◆ **EXERCISE PROMPT**
What you hand back must match the listing exactly.

◆ **GIVEN MATERIAL**
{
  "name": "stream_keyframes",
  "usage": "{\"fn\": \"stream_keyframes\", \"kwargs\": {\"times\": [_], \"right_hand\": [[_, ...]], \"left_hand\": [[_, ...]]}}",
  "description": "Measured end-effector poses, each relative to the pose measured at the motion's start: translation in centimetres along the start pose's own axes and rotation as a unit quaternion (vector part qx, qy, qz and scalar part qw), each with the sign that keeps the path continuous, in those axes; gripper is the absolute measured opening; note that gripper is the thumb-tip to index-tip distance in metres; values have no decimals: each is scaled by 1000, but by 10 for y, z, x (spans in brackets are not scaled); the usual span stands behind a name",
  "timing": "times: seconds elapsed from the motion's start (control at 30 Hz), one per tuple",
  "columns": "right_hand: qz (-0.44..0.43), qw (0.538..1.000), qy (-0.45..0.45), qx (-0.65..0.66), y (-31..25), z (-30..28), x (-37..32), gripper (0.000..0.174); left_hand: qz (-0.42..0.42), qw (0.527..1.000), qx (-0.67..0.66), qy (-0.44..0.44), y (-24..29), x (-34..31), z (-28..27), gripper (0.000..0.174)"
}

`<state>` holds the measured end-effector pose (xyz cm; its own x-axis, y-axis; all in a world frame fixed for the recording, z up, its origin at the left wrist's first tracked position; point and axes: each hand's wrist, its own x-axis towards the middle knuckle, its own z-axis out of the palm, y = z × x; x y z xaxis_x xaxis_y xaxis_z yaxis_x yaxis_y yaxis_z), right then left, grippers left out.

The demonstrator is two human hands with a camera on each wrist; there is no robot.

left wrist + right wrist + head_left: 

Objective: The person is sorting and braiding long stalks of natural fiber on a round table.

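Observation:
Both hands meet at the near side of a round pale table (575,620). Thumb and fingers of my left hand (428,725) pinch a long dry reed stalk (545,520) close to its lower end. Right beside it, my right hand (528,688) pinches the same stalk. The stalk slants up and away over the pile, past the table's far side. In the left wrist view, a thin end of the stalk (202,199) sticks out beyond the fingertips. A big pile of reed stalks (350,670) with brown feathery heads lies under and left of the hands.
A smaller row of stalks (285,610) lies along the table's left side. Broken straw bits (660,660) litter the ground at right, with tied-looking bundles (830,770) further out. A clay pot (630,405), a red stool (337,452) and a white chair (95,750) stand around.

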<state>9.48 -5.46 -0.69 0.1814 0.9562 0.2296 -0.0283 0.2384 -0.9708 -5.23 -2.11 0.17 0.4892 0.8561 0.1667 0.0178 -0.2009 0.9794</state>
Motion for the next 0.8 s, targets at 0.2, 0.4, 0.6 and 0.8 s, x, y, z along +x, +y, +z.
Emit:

◆ **RESULT OF THE EXERCISE**
{
  "name": "stream_keyframes",
  "usage": "{\"fn\": \"stream_keyframes\", \"kwargs\": {\"times\": [_], \"right_hand\": [[_, ...]], \"left_hand\": [[_, ...]]}}",
  "description": "Measured end-effector poses, each relative to the pose measured at the motion's start: translation in centimetres along the start pose's own axes and rotation as a unit quaternion (vector part qx, qy, qz and scalar part qw), each with the sign that keeps the path continuous, in those axes; gripper is the absolute measured opening; note that gripper is the thumb-tip to index-tip distance in metres; values have no decimals: each is scaled by 1000, but by 10 for y, z, x (spans in brackets are not scaled); the usual span stands behind a name",
  "timing": "times: seconds elapsed from the motion's start (control at 30 Hz), one per tuple",
  "columns": "right_hand: qz (-0.44..0.43), qw (0.538..1.000), qy (-0.45..0.45), qx (-0.65..0.66), y (-31..25), z (-30..28), x (-37..32), gripper (0.000..0.174); left_hand: qz (-0.42..0.42), qw (0.527..1.000), qx (-0.67..0.66), qy (-0.44..0.44), y (-24..29), x (-34..31), z (-28..27), gripper (0.000..0.174)"
}

`<state>` holds the measured end-effector pose (xyz cm; its own x-axis, y-axis; all in a world frame fixed for the recording, z up, its origin at the left wrist's first tracked position; point and axes: each hand's wrist, its own x-axis towards the middle knuckle, its own z-axis out of the palm, y = z × x; x y z xaxis_x xaxis_y xaxis_z yaxis_x yaxis_y yaxis_z), right then left, grippers left out.

The demonstrator is two human hands with a camera on each wrist; there is no robot.

left wrist + right wrist + head_left: 

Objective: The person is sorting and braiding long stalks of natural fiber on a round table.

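Observation:
Both hands meet at the near side of a round pale table (575,620). Thumb and fingers of my left hand (428,725) pinch a long dry reed stalk (545,520) close to its lower end. Right beside it, my right hand (528,688) pinches the same stalk. The stalk slants up and away over the pile, past the table's far side. In the left wrist view, a thin end of the stalk (202,199) sticks out beyond the fingertips. A big pile of reed stalks (350,670) with brown feathery heads lies under and left of the hands.
A smaller row of stalks (285,610) lies along the table's left side. Broken straw bits (660,660) litter the ground at right, with tied-looking bundles (830,770) further out. A clay pot (630,405), a red stool (337,452) and a white chair (95,750) stand around.
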
<state>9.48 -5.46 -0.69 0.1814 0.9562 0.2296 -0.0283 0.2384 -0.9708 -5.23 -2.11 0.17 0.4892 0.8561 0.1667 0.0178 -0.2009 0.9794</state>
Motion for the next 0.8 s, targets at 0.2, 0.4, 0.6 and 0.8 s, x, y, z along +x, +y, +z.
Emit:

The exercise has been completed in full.